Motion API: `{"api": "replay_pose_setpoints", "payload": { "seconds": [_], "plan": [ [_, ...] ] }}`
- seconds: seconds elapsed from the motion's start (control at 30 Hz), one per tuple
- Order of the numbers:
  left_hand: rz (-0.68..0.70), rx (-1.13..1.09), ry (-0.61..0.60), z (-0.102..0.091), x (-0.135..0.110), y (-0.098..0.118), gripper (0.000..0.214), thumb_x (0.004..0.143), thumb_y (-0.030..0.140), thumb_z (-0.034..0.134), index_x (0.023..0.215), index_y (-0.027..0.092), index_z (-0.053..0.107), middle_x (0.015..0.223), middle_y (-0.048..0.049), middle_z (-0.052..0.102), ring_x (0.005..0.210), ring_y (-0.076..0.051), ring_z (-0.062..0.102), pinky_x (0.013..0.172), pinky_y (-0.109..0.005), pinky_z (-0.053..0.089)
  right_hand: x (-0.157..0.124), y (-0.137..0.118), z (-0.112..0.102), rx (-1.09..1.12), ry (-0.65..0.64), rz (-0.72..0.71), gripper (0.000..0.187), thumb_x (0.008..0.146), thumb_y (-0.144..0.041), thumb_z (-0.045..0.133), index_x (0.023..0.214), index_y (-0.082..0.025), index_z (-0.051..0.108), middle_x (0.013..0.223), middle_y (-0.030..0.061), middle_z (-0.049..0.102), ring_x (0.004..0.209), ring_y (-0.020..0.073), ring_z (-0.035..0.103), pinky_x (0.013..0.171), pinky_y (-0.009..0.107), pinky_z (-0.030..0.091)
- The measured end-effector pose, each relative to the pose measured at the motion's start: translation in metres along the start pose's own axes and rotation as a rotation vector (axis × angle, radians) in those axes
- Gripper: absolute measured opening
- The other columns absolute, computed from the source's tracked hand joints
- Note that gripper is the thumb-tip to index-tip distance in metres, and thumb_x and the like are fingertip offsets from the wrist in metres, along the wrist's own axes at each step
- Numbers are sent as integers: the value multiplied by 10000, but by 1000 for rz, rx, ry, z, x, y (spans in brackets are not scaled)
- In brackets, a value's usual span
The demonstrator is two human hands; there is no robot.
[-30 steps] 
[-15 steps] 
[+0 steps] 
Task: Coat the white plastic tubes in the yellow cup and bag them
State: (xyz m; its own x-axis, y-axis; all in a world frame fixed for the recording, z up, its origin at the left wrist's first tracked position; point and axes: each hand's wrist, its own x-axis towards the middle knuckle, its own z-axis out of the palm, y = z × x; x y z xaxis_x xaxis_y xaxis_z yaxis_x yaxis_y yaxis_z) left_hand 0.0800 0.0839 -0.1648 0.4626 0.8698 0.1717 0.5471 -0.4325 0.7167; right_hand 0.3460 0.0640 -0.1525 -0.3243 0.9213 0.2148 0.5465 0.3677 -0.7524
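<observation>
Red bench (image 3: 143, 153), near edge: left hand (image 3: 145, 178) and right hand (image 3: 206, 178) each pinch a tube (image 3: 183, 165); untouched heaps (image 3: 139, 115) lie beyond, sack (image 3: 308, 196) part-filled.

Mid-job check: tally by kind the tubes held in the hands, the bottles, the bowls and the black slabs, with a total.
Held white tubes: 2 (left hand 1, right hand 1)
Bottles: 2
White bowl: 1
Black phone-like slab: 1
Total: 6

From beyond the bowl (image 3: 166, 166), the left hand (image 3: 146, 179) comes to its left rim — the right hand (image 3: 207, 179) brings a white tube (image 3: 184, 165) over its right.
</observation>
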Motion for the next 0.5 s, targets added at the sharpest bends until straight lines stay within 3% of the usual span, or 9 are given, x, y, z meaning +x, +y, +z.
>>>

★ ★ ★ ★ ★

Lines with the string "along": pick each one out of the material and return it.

* **TASK RESULT**
- The measured end-effector pose, each relative to the pose measured at the motion's start: translation in metres along the start pose's own axes and rotation as a rotation vector (axis × angle, radians) in those axes
- Note that gripper is the thumb-tip to index-tip distance in metres, and thumb_x and the like are fingertip offsets from the wrist in metres, along the wrist's own axes at each step

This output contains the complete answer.